Der Vertrauensgrundsatz und der Fußgänger
Darf ein Autofahrer mit dem verkehrsgerechten Verhalten eines Fußgängers rechnen?
Der Vertrauensgrundsatz
Im Straßenverkehr gilt der Vertrauensgrundsatz. Danach darf jeder Verkehrsteilnehmer, der sich verkehrsgerecht verhält, damit rechnen, dass ein anderer Verkehrsteilnehmer den Verkehr nicht durch pflichtwidriges Verhalten gefährdet. Dies gilt, solange die erkennbare Verkehrslage bei verständiger Würdigung aller Umstände keinen Anlass zu einer anderen Beurteilung gibt. Grundsätzlich darf ein Autofahrer also darauf vertrauen, dass sich andere Verkehrsteilnehmer (wie andere Autofahrer oder auch Radfahrer) ebenfalls an die geltenden Verkehrsregeln halten und muss nicht mit einem verkehrswidrigen Verhalten der Anderen rechnen.
Was gilt bei Fußgängern?
Auch gegenüber Fußgängern gilt der Vertrauensgrundsatz. Der Autofahrer muss zwar am Fahrbahnrand befindliche und die Fahrbahn überquerende Fußgänger im Blick behalten und seine Fahrweise einer erkennbaren Gefahrenlage anpassen. Er muss aber (außer bei Kindern) nicht damit rechnen, dass ein Fußgänger kurz vor seinem Fahrzeug die Fahrbahn betritt. Bei einer belebten und breiten Straße darf der Autofahrer deshalb darauf vertrauen, dass ein – aus Sicht des Autofahrers – von links kommender Fußgänger verkehrsgerecht nach Überqueren des Fahrstreifens des Gegenverkehrs in der Mitte anhält und wartet, bis er den anderen Fahrstreifen überqueren kann.

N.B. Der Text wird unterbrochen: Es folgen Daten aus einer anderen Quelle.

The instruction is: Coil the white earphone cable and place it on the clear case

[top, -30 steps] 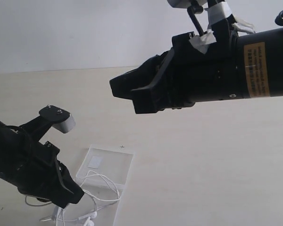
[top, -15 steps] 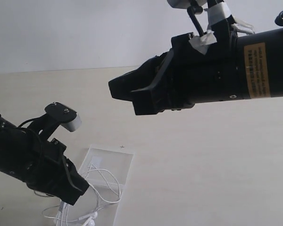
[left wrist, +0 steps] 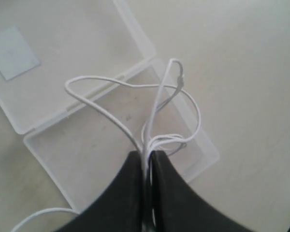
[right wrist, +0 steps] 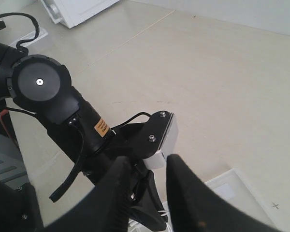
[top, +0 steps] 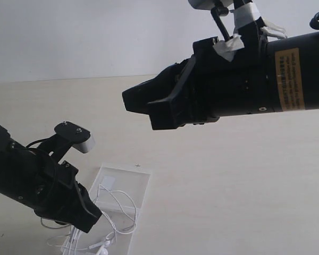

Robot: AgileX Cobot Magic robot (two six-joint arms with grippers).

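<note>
The clear case lies open on the table, a white sticker in one half. My left gripper is shut on a bunch of strands of the white earphone cable, whose loops spread over the case's other half. In the exterior view the left gripper is low at the case's near left side, with cable and earbuds trailing beside it. The right gripper hangs high above the table, open, nothing between its fingers. In its own view the right gripper looks down on the left arm.
The light table stretches bare to the right of the case. A pale wall stands behind. A white unit sits at the far edge in the right wrist view. The left arm's camera block sticks up over the case.
The left arm has shifted right, nearer the case, with the cable bunch in its jaws, and the loops have moved over the case. The right arm has barely moved.
</note>
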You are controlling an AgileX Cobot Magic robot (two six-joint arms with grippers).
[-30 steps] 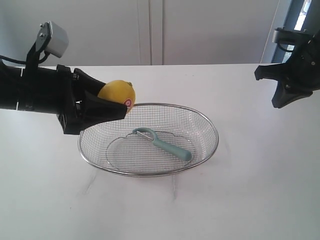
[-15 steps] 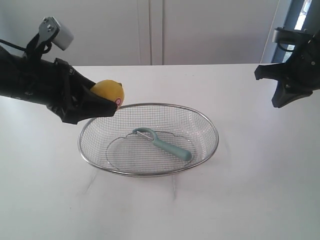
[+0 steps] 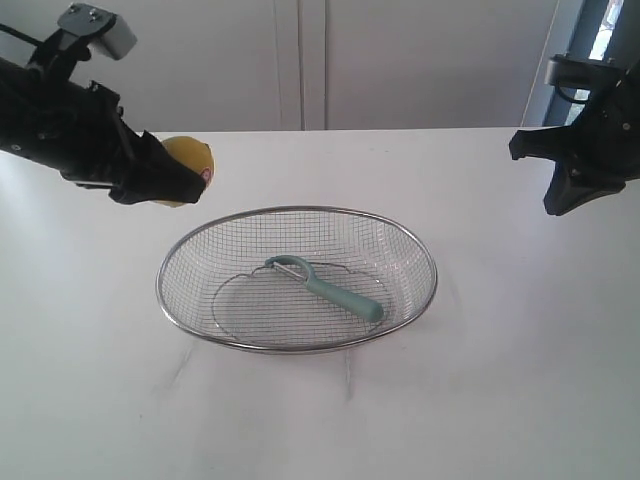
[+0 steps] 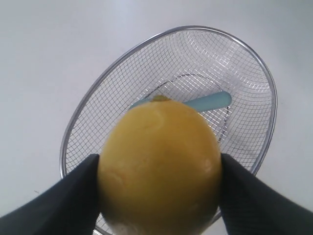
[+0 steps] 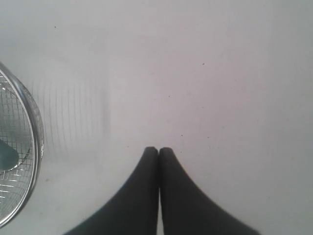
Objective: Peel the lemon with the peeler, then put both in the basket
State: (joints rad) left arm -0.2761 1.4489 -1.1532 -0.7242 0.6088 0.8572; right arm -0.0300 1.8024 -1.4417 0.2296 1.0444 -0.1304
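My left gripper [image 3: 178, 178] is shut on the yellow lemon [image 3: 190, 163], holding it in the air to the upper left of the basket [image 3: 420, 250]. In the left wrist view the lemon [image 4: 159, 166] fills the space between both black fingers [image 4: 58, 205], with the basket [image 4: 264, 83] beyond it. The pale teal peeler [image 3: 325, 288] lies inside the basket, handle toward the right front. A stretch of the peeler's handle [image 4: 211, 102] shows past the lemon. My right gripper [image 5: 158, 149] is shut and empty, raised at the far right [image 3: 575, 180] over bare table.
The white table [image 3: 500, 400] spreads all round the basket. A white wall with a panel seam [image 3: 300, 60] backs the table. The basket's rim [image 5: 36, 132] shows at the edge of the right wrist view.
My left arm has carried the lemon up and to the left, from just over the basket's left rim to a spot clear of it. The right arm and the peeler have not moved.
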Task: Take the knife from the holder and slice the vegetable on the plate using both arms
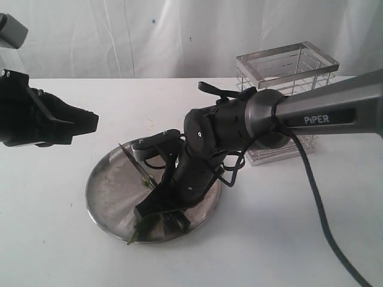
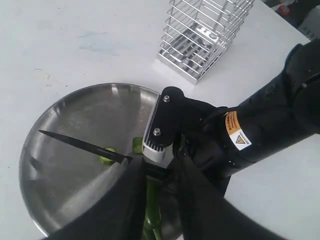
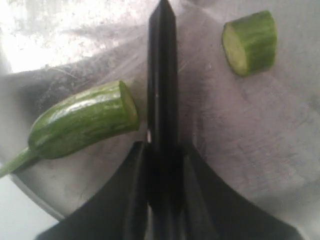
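My right gripper (image 1: pixel 157 194) (image 3: pixel 162 150) is shut on the black knife's handle, and the knife (image 1: pixel 133 160) (image 2: pixel 80 145) (image 3: pixel 162 75) points across the steel plate (image 1: pixel 108 191) (image 2: pixel 70 115). In the right wrist view the blade stands between the stemmed vegetable (image 3: pixel 85 120) and a cut-off piece (image 3: pixel 250 42). Nothing holds the vegetable (image 1: pixel 139 230). My left gripper (image 1: pixel 90 122) (image 2: pixel 160 167) hangs left of the plate, off the vegetable. Its fingers (image 2: pixel 125 200) stand a little apart, and the vegetable (image 2: pixel 152 210) shows through the gap. Two cut pieces (image 2: pixel 106 155) lie by the blade.
The wire holder (image 1: pixel 287 78) (image 2: pixel 200 35) stands behind the plate to the right, with no knife showing in it. The right arm (image 1: pixel 323 113) reaches in past the holder, and its cable (image 1: pixel 317 203) trails over the white table (image 1: pixel 48 239).
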`<state>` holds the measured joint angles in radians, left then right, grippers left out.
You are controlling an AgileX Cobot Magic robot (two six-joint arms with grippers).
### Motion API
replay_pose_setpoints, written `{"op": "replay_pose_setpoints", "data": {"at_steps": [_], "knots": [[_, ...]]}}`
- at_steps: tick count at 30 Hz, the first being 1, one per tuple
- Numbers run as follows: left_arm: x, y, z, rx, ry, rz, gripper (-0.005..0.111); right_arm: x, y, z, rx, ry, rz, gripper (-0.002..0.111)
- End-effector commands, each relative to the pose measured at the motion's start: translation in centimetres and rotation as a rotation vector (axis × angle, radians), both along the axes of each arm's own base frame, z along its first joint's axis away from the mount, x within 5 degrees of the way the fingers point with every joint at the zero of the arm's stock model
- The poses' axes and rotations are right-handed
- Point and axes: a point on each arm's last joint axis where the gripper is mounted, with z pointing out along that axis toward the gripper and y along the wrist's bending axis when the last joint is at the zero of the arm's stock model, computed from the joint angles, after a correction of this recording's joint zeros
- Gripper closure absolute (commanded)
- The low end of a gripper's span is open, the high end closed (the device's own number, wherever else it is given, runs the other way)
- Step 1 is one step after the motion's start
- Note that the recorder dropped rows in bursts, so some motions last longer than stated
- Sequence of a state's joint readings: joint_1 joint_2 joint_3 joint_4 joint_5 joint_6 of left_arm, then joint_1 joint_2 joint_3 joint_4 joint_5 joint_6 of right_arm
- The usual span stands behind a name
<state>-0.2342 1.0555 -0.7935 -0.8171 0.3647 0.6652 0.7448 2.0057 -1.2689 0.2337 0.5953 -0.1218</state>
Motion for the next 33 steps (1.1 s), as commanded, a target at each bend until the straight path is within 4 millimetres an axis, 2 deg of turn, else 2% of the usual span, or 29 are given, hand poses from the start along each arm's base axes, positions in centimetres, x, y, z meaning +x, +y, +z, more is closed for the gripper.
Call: {"op": "replay_pose_setpoints", "data": {"at_steps": [1,8,14,17,20,22,24,28,33], "knots": [[-0.7,0.0,0.1,-0.025,0.014,-0.003,0.079,0.3,-0.2,0.1,0.005,-0.012,0.002,0.089],[-1.9,0.4,1.4,-0.033,-0.06,0.009,0.079,0.6,0.0,2.9,0.088,-0.114,-0.017,0.064],[-3.3,0.8,2.7,-0.047,-0.12,0.014,0.079,0.2,-0.4,5.7,0.142,-0.164,-0.023,0.062],[-4.4,1.0,3.4,-0.055,-0.154,0.003,0.081,-0.5,-1.0,8.1,0.227,-0.221,-0.059,0.072],[-5.7,1.1,4.0,-0.066,-0.176,-0.021,0.094,-1.7,-2.2,10.5,0.325,-0.298,-0.106,0.087],[-6.6,1.2,4.3,-0.069,-0.189,-0.041,0.107,-2.7,-3.4,11.9,0.392,-0.365,-0.139,0.097],[-7.5,1.4,4.0,-0.089,-0.192,-0.033,0.107,-4.3,-4.5,13.2,0.455,-0.434,-0.155,0.108],[-9.1,1.9,2.6,-0.122,-0.19,-0.002,0.107,-8.2,-6.5,14.7,0.553,-0.532,-0.138,0.108],[-11.0,2.4,0.9,-0.132,-0.205,0.013,0.107,-13.1,-8.6,15.5,0.658,-0.595,-0.072,0.108]]}}
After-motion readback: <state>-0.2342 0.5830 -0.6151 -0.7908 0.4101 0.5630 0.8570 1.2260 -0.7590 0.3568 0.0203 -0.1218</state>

Grenzen des Vertrauensgrundsatzes
Der Bundesgerichtshof hat mit Urteil vom 04.04.2023 – VI ZR 11/21 einen Fall entschieden, in dem am 07.06.2014 gegen 23 Uhr ein Fußgänger auf einer Brücke – aus Sicht des Autofahrers – von links kommend zunächst über den Fahrstreifen des Gegenverkehrs gerannt ist. Die 12,5 m breite Fahrbahn bestand aus zwei durch eine Mittellinie getrennten Fahrstreifen. Verkehrswidrig ist der Fußgänger jedoch nicht an der Mittellinie langsamer geworden oder angehalten, um den Autofahrer vorbeizulassen, sondern weitergerannt. Der Fußgänger und der Autofahrer sind kollidiert und der Fußgänger wurde erheblich verletzt. Aufgrund dieser Verletzungen forderte der Fußgänger Schadensersatz und Schmerzensgeld von dem Autofahrer.
Trotz des verkehrswidrigen Verhaltens des Fußgängers hat der Bundesgerichtshof entschieden, dass der Vertrauensgrundsatz hier nicht zugunsten des Autofahrers greift. Denn der Autofahrer hatte Anlass, am verkehrsgerechten Verhalten des Fußgängers zu zweifeln. Er durfte nicht „blind“ darauf vertrauen, dass der Fußgänger in der Mitte der Fahrbahn stehen bleibt und ihn vorbeilässt. Der Autofahrer musste vielmehr die Möglichkeit berücksichtigen, dass der Fußgänger seinen Lauf über die Fahrbahn ohne ein abruptes Anhalten auf der Mittellinie fortsetzen würde und seine Fahrweise an dieses verkehrswidrige Verhalten anpassen. Zulasten des Autofahrers war außerdem die Betriebsgefahr seines Fahrzeugs – also die potentielle Gefährlichkeit eines Kraftfahrzeugs – zu berücksichtigen, die der Schutzlosigkeit des Fußgängers gegenüberstand. Während die vorgehenden Instanzen die Klage des Fußgängers abgewiesen und eine alleinige Verantwortlichkeit des Fußgängers angenommen hatten, hat der Bundesgerichtshof hier entschieden, dass der Autofahrer den Verkehrsunfall zumindest mitverursacht hat und er daher teilweise für die Unfallfolgen haftet.